= THE TASK =
Would you repeat the listing exactly but omit every picture?

= DATA SEGMENT =

_ _ _ _ _

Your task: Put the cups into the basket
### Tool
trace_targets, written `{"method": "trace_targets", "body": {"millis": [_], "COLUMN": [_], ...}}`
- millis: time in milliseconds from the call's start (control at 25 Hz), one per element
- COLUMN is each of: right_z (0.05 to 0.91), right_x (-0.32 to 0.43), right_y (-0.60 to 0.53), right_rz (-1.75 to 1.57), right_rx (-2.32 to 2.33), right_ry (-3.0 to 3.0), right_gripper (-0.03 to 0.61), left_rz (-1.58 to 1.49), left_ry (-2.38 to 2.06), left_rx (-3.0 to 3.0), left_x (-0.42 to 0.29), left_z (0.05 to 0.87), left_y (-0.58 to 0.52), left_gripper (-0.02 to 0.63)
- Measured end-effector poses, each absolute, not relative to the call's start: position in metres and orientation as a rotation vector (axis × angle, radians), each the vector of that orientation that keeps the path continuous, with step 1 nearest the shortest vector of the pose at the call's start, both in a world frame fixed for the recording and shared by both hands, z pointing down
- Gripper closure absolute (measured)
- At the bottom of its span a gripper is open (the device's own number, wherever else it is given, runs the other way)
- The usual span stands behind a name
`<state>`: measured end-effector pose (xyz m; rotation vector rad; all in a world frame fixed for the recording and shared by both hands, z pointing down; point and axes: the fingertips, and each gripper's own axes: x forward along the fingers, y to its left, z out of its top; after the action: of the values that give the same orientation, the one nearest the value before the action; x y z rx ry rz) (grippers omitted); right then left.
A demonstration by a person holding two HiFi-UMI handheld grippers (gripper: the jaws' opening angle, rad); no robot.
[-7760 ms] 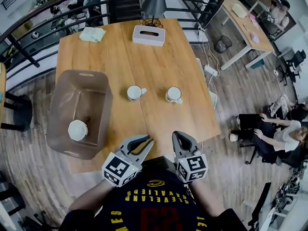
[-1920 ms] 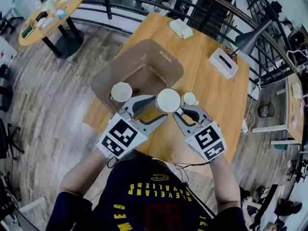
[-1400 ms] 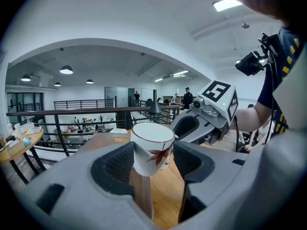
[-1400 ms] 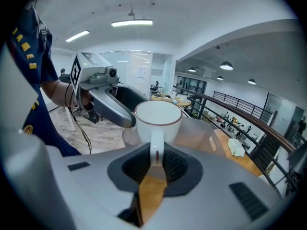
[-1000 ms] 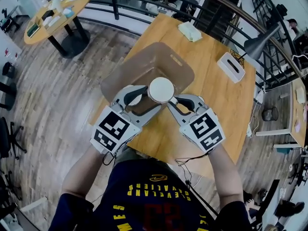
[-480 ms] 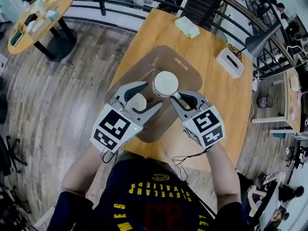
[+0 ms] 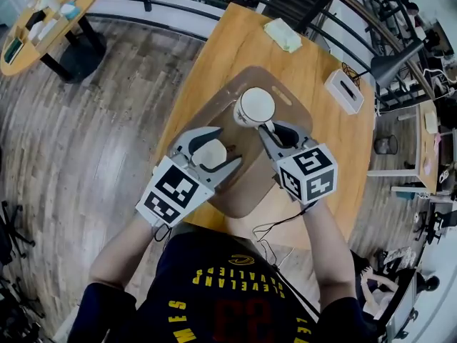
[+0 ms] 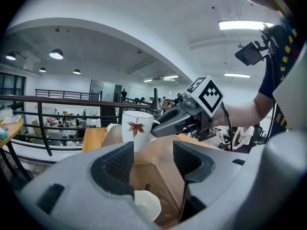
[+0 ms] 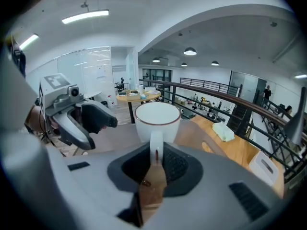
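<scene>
Cup (image 7: 255,106): upright, handle pinched in right gripper (image 7: 275,129) | basket (image 7: 246,191): directly below, mouth up | left gripper (image 7: 225,147): jaws spread, holding nothing, hovering alongside

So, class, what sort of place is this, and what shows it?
Probably an open-plan office on a mezzanine: a black railing edges the floor, a glass-walled room stands behind, and strip lights line the ceiling.
</scene>
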<state>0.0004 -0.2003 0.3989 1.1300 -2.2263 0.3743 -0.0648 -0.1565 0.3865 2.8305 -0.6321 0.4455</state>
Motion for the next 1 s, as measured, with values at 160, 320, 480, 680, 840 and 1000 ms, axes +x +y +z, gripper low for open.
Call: {"method": "trace_targets", "body": {"millis": [160,320,480,680,840,1000], "right_z": [0.412,0.429,0.448,0.471,0.491,0.517], "right_x": [-0.008,-0.009,-0.002,0.004,0.012,0.019], "right_y": [-0.214,-0.226,-0.236,-0.244,-0.25,-0.253], "right_rz": [0.435,0.547,0.652,0.795,0.831,0.856], "right_rx": [1.163,1.234,1.329,1.454,1.526,1.551], "right_ry": [-2.2,-2.154,-2.088,-2.015,-1.945,-1.875], "right_gripper": [0.523,0.523,0.523,0.523,0.523,0.523], "left_rz": [0.437,0.434,0.438,0.392,0.376,0.361], "left_ry": [-0.599,-0.56,-0.523,-0.504,-0.468,-0.434], "left_rx": [2.823,2.829,2.813,2.819,2.818,2.804], "left_x": [-0.068,-0.066,-0.068,-0.071,-0.071,-0.07], "left_z": [0.393,0.397,0.403,0.394,0.39,0.391], "left_y": [-0.157,-0.16,-0.16,-0.168,-0.167,-0.162], "left_gripper": [0.356,0.356,0.356,0.356,0.356,0.356]}}
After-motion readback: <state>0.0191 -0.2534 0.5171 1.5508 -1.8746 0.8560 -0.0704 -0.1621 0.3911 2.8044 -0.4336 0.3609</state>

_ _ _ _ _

= RESPONSE TO THIS TASK =
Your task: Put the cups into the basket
### Tool
trace_targets, written `{"method": "trace_targets", "body": {"millis": [_], "COLUMN": [_], ...}}`
- millis: time in milliseconds from the call's start (control at 25 Hz), one per element
- COLUMN is each of: right_z (0.05 to 0.91), right_x (-0.32 to 0.43), right_y (-0.60 to 0.53), right_rz (-1.75 to 1.57), right_rx (-2.32 to 2.33), right_ry (-3.0 to 3.0), right_gripper (-0.03 to 0.61), left_rz (-1.58 to 1.49), left_ry (-2.38 to 2.06), left_rx (-3.0 to 3.0), left_x (-0.42 to 0.29), left_z (0.05 to 0.87), left_y (-0.58 to 0.52), left_gripper (-0.02 to 0.63)
- Measured end-effector poses, each absolute, not relative to the call's start: position in metres and orientation as a rotation vector (axis × angle, radians), each the vector of that orientation that keeps the path continuous, with step 1 nearest the shortest vector of the pose at the call's start, both in a world frame fixed for the recording and shared by both hands, z pointing down
- Gripper closure absolute (measured)
- At the bottom of its span a gripper is open (the device's own number, wherever else it is given, runs the other way)
- The usual span stands behind a name
`<state>`: measured end-effector pose (xyz m; rotation vector rad; all in a world frame fixed for the recording and shared by both hands, z pointing down; point and axes: the fingertips, and each gripper's own axes: x forward along the fingers, y to its left, z out of its top; after the action: of the values that give the same orientation, the one nearest the value before the action; x y z rx ry rz) (grippers omitted); right then left.
A demonstration by a person holding two HiFi-UMI handheld grippers (gripper: the jaws' opening angle, rad); no robot.
[-7760 ms] 
[-1920 ms] 
[-1400 ms] 
[-1400 ms] 
[-1000 ms] 
[-480 ms] 
[+0 ms] 
[+0 ms] 
[+0 ms] 
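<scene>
Cup (image 7: 255,106): upright, handle pinched in right gripper (image 7: 275,129) | basket (image 7: 246,191): directly below, mouth up | left gripper (image 7: 225,147): jaws spread, holding nothing, hovering alongside

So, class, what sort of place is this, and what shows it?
Probably an open-plan office on a mezzanine: a black railing edges the floor, a glass-walled room stands behind, and strip lights line the ceiling.
</scene>
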<state>0.0004 -0.2003 0.3989 1.1300 -2.2263 0.3743 -0.0648 -0.1565 0.3865 2.8305 -0.6321 0.4455</state>
Motion for the next 1 s, as measured, with values at 160, 320, 480, 680, 840 and 1000 ms, axes +x +y +z, gripper low for open.
Call: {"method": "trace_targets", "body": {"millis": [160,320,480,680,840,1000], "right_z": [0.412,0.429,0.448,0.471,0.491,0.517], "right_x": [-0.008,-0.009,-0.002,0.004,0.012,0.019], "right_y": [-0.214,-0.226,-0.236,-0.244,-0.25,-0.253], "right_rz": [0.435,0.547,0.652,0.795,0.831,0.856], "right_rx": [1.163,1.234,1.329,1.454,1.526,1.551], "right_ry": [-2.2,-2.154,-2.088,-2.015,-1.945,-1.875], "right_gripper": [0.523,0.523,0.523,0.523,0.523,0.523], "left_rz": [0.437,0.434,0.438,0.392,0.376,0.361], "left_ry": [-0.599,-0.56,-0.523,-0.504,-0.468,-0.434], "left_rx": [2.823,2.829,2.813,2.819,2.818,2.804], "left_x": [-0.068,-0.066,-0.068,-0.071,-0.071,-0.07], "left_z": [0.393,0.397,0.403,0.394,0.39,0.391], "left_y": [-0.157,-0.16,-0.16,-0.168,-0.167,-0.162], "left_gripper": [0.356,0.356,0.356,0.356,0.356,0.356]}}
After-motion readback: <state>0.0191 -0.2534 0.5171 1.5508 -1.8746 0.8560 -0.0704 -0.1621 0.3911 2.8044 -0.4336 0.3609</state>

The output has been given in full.